Exercise brief –
Please transcribe the listing below in full and word for word, without its pictures.

Collected material –
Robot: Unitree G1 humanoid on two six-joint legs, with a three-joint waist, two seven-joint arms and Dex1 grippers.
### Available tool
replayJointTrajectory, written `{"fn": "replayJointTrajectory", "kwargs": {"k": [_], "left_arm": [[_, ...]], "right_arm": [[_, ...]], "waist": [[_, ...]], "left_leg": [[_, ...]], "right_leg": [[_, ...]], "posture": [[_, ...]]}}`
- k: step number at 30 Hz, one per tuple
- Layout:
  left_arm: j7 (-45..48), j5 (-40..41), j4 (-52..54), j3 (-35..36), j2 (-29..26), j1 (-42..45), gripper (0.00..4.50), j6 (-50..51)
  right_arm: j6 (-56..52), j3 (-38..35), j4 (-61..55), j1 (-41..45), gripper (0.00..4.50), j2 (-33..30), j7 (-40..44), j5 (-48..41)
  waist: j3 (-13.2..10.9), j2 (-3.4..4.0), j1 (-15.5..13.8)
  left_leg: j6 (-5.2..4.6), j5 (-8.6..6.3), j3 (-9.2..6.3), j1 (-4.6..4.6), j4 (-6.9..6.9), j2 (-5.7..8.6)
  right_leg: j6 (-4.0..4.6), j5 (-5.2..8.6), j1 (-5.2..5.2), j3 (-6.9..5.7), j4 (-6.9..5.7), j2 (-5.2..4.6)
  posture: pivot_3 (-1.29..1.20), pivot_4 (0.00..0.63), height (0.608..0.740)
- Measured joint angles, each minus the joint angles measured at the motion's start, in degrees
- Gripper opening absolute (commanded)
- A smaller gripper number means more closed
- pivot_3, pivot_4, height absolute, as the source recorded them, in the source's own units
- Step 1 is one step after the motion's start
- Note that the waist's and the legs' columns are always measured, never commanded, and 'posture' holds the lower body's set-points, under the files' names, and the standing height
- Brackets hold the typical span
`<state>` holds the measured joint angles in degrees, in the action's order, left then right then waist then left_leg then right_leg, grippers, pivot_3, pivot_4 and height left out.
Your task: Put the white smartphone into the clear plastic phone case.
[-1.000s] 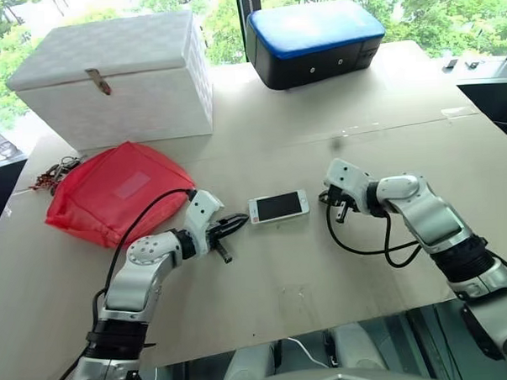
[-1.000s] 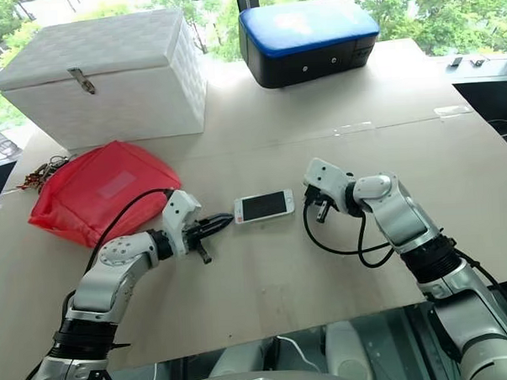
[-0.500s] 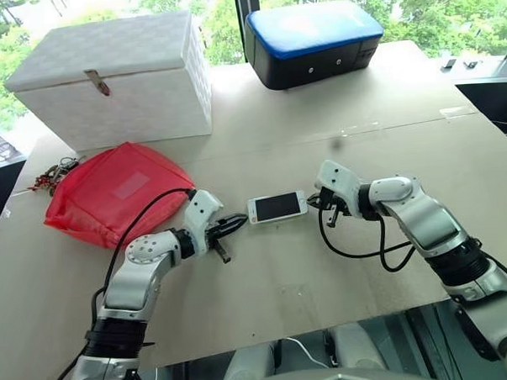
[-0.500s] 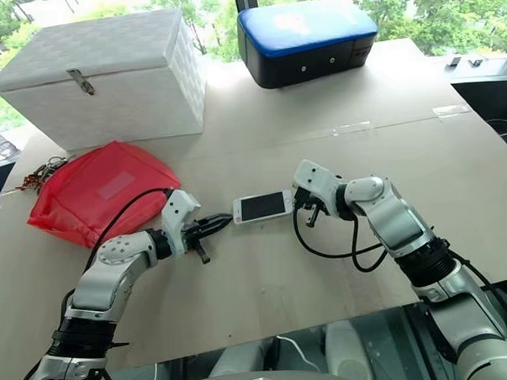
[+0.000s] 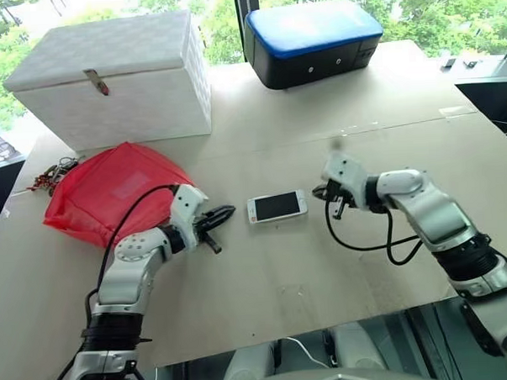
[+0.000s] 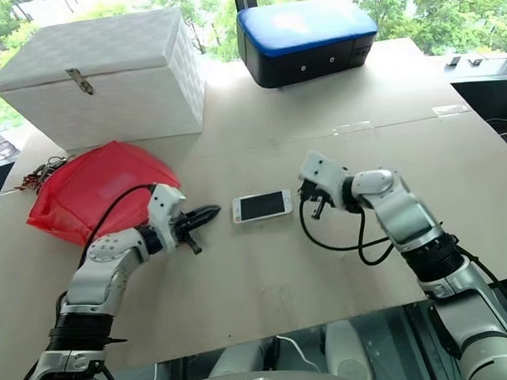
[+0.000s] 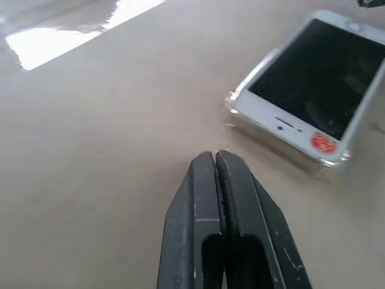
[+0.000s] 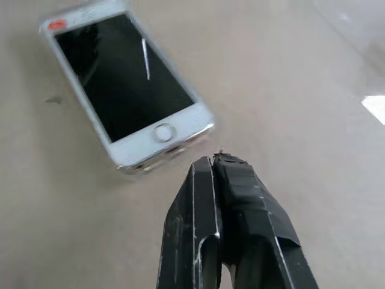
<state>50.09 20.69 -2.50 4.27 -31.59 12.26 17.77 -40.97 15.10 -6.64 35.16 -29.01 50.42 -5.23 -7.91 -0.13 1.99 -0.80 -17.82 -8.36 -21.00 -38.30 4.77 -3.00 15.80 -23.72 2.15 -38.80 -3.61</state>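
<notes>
The white smartphone (image 5: 277, 207) lies flat and screen up in the middle of the table. In the left wrist view a thin glossy rim of the clear plastic phone case (image 7: 329, 164) hugs the phone's edges, so the phone appears to sit inside it. My left gripper (image 5: 227, 212) is shut and empty, a short gap to the left of the phone, pointing at its end with the red sticker (image 7: 323, 143). On the phone's other side my right gripper (image 5: 322, 192) is shut and empty, hovering just off the home-button end (image 8: 163, 132).
A red pouch (image 5: 110, 192) lies left of my left arm, with keys (image 5: 55, 173) beside it. A white lidded box (image 5: 114, 74) stands at the back left and a blue-topped black box (image 5: 314, 40) at the back centre. The table's front edge (image 5: 327, 321) is close.
My left gripper has drawn back to the left and lifted a little, away from the phone. My right gripper closed in on the phone's right end, then rose slightly. The phone has not moved.
</notes>
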Motion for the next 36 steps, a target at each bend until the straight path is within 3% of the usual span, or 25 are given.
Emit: {"fn": "replayJointTrajectory", "kwargs": {"k": [6, 12, 21, 30, 36], "left_arm": [[2.1, 2.4, 4.3, -4.0, 3.3, 1.4, 0.03, 2.9], [0.5, -2.5, 1.5, -8.6, 3.8, 3.6, 0.03, 2.8], [-1.2, -3.4, 1.0, -9.1, 3.8, 4.4, 0.03, 3.1], [-3.1, -3.8, 3.1, -9.3, 4.3, 2.7, 0.03, 4.4], [-4.0, -4.0, 3.4, -9.6, 4.4, 2.5, 0.03, 5.6]], "right_arm": [[-0.2, -1.6, 0.7, 1.1, 0.00, 5.2, -1.1, -3.4], [0.0, 1.7, 5.5, 2.4, 0.00, 7.7, -1.3, -3.0], [-1.5, 9.3, 13.6, 8.2, 0.00, 6.2, 2.4, -0.3], [-0.8, 11.7, 22.0, 12.2, 0.00, 7.2, 6.7, 1.1], [3.7, 12.1, 28.9, 13.7, 0.00, 9.6, 7.6, 3.4]], "waist": [[0.0, 0.00, 0.3], [0.0, 0.01, 0.2], [0.1, 0.01, 0.2], [1.0, -0.09, 0.2], [1.6, -0.05, 0.2]], "left_leg": [[0.00, 0.00, 0.01, -0.01, 0.03, 0.00], [0.00, 0.00, 0.01, 0.02, -0.01, 0.01], [0.00, 0.00, 0.01, 0.15, -0.02, 0.02], [0.00, 0.00, 0.01, 0.32, -0.02, 0.02], [-0.03, -0.02, 0.01, 1.10, 0.13, 0.01]], "right_leg": [[0.00, 0.00, -0.02, 0.02, 0.00, 0.00], [0.00, 0.00, -0.01, 0.01, -0.03, 0.01], [0.00, 0.00, 0.09, 0.02, -0.04, 0.00], [0.00, 0.00, 0.18, 0.03, -0.06, 0.01], [0.00, 0.01, 0.97, 0.04, 0.04, 0.02]], "posture": [[0.00, 0.150, 0.740], [0.00, 0.150, 0.740], [0.00, 0.150, 0.740], [0.00, 0.150, 0.740], [0.00, 0.150, 0.740]]}}
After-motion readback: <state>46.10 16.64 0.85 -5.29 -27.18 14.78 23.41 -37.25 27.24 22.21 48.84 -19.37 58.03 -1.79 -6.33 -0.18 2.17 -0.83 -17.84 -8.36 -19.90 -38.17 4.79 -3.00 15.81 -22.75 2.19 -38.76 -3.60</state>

Exercise answer –
Robot: Unitree G1 humanoid on two six-joint legs, with a three-joint waist, two seven-joint arms and Dex1 grippers.
### Available tool
replayJointTrajectory, written `{"fn": "replayJointTrajectory", "kwargs": {"k": [_], "left_arm": [[_, ...]], "right_arm": [[_, ...]], "waist": [[_, ...]], "left_leg": [[_, ...]], "right_leg": [[_, ...]], "posture": [[_, ...]]}}`
- k: step number at 30 Hz, one per tuple
- Layout:
  left_arm: j7 (-45..48), j5 (-40..41), j4 (-52..54), j3 (-35..36), j2 (-29..26), j1 (-42..45), gripper (0.00..4.50), j6 (-50..51)
  right_arm: j6 (-56..52), j3 (-38..35), j4 (-61..55), j1 (-41..45), gripper (0.00..4.50), j2 (-33..30), j7 (-40..44), j5 (-48..41)
  waist: j3 (-13.2..10.9), j2 (-3.4..4.0), j1 (-15.5..13.8)
  left_leg: j6 (-5.2..4.6), j5 (-8.6..6.3), j3 (-9.2..6.3), j1 (-4.6..4.6), j4 (-6.9..6.9), j2 (-5.7..8.6)
  right_leg: j6 (-4.0..4.6), j5 (-5.2..8.6), j1 (-5.2..5.2), j3 (-6.9..5.7), j4 (-6.9..5.7), j2 (-5.2..4.6)
  posture: pivot_3 (-1.29..1.20), pivot_4 (0.00..0.63), height (0.608..0.740)
- Measured joint angles, each minus the joint angles measured at the motion's start, in degrees
- Gripper opening absolute (commanded)
- A smaller gripper number means more closed
- pivot_3, pivot_4, height absolute, as the source recorded them, in the source's own units
- Step 1 is one step after the motion's start
- Note that the waist's and the legs' columns are always measured, never commanded, and 'posture' holds the lower body's set-points, under the files' names, and the standing height
- Brackets hold the typical span
`<state>` holds the measured joint angles in degrees, in the action's order, left then right then waist then left_leg then right_leg, grippers, pivot_3, pivot_4 and height left out.
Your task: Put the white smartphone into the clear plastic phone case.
[-1.000s] 
[-1.000s] 
[-0.500s] 
[-0.500s] 
[+0.000s] 
[+0.000s] 
[+0.000s] 
[+0.000s] 
<state>50.09 20.69 -2.50 4.27 -31.59 12.26 17.77 -40.97 15.10 -6.64 35.16 -29.01 50.42 -5.23 -7.91 -0.13 1.99 -0.80 -17.82 -8.36 -21.00 -38.30 4.77 -3.00 15.80 -23.72 2.15 -38.80 -3.61</state>
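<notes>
The white smartphone (image 5: 277, 207) lies flat and screen up in the middle of the table. In the left wrist view a thin glossy rim of the clear plastic phone case (image 7: 329, 164) hugs the phone's edges, so the phone appears to sit inside it. My left gripper (image 5: 227, 212) is shut and empty, a short gap to the left of the phone, pointing at its end with the red sticker (image 7: 323, 143). On the phone's other side my right gripper (image 5: 322, 192) is shut and empty, hovering just off the home-button end (image 8: 163, 132).
A red pouch (image 5: 110, 192) lies left of my left arm, with keys (image 5: 55, 173) beside it. A white lidded box (image 5: 114, 74) stands at the back left and a blue-topped black box (image 5: 314, 40) at the back centre. The table's front edge (image 5: 327, 321) is close.
My left gripper has drawn back to the left and lifted a little, away from the phone. My right gripper closed in on the phone's right end, then rose slightly. The phone has not moved.
</notes>
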Motion for the next 36 steps, a target at each bend until the straight path is within 3% of the usual span, or 25 are given.
Emit: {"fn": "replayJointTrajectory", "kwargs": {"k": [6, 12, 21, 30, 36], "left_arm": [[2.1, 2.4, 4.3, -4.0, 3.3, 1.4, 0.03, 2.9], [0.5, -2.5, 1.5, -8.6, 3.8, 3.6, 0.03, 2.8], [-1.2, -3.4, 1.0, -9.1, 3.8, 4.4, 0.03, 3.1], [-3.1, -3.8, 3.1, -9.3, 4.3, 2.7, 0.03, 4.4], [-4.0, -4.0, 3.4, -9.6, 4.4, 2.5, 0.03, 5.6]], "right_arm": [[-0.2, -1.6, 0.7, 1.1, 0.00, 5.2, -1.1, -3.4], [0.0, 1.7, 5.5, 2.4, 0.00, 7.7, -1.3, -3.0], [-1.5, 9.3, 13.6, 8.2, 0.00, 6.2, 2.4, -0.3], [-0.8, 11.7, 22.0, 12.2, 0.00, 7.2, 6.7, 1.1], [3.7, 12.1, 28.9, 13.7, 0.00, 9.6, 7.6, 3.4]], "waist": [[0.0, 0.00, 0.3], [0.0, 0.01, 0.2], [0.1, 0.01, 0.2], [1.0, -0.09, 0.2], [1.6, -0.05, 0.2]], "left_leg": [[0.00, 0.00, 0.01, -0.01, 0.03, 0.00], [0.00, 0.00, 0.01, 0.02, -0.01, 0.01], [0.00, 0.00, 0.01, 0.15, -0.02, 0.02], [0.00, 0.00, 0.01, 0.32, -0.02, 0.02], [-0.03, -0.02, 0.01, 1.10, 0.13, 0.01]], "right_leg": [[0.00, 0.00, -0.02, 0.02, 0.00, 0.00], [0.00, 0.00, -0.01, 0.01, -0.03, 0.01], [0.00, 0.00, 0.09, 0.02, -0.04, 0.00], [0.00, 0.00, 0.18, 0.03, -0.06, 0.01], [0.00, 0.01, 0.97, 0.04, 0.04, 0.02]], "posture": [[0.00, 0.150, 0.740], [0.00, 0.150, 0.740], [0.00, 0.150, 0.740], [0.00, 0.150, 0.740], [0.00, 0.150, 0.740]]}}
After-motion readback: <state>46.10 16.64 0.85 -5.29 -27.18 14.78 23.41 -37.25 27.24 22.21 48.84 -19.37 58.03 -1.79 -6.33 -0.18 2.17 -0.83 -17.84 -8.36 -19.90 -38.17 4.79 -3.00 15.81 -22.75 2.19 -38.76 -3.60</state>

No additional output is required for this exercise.